Microsoft makes cloud moves: joins Cloud Native Group, previews Azure Container Instances service
In an effort to compete with Amazon Web Services (AWS), Microsoft created a new Azure service, Azure Container Instances services. According to a story on GeekWire, Microsoft’s Azure Container Instances service is currently available as a public preview for Linux containers, and allows developers to start containers on Azure and have the container “billed by the second.”
Microsoft details Azure Container Instances in more technical depth on the Azure blog. Microsoft gives us a better idea of what Azure Container Instance service is and what it can do.

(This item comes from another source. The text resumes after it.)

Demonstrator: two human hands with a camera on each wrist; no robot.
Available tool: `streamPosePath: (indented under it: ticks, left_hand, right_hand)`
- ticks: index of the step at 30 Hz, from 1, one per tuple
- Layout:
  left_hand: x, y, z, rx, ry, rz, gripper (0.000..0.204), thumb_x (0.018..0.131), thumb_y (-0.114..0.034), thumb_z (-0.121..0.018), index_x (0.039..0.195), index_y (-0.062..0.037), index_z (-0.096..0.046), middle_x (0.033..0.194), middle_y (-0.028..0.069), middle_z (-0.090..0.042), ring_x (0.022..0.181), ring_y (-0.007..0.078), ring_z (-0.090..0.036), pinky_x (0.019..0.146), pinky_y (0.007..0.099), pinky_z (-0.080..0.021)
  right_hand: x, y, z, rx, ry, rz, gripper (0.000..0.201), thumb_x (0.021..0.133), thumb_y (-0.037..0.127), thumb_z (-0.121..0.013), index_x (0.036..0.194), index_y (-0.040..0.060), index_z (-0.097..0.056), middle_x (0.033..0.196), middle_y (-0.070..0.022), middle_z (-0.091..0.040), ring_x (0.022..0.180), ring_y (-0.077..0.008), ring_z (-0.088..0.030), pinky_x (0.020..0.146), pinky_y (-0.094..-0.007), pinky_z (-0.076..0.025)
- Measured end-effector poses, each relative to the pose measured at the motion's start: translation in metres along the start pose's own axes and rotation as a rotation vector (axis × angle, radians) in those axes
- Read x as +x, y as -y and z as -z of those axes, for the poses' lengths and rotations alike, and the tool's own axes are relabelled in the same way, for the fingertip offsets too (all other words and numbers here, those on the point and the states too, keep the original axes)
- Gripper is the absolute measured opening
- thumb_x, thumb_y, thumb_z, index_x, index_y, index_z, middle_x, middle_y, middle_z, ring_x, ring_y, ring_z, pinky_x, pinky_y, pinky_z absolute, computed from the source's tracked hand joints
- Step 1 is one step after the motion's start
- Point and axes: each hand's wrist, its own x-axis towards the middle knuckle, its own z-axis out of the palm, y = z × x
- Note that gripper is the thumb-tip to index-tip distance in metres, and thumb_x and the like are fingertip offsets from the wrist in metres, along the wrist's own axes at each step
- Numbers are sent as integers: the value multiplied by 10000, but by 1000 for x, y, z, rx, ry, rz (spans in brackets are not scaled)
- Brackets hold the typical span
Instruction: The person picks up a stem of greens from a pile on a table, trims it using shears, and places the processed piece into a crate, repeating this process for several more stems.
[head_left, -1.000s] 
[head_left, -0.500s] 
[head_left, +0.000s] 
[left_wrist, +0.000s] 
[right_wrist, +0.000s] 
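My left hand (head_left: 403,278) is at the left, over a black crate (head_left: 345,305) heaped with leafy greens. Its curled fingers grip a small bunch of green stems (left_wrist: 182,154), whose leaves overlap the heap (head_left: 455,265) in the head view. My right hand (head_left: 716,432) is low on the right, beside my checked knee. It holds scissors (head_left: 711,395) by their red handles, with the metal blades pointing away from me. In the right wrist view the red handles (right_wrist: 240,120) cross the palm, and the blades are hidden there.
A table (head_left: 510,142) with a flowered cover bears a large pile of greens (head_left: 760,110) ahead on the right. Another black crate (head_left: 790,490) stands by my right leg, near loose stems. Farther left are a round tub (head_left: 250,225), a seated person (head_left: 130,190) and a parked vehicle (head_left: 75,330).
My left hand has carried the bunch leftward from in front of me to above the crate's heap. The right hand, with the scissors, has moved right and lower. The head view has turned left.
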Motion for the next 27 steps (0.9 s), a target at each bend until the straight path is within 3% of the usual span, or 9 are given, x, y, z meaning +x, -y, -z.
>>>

“An Azure Container Instance is a single container that starts in seconds and is billed by the second. ACI offer highly versatile sizing, allowing you to select the exact amount of memory separate from the exact count of vCPUs, so your application perfectly fits on the infrastructure. Your containers won’t be billed for a second longer than is required and won’t use a GB more than is needed. With ACI, containers are a first-class object of the Azure platform, offering Role-Based Access Control (RBAC) on the instance and billing tags to track usage at the individual container level. As the service directly exposes containers, there is no VM management you need to think about or higher-level cluster orchestration concepts to learn. It is simply your code, in a container, running in the cloud.”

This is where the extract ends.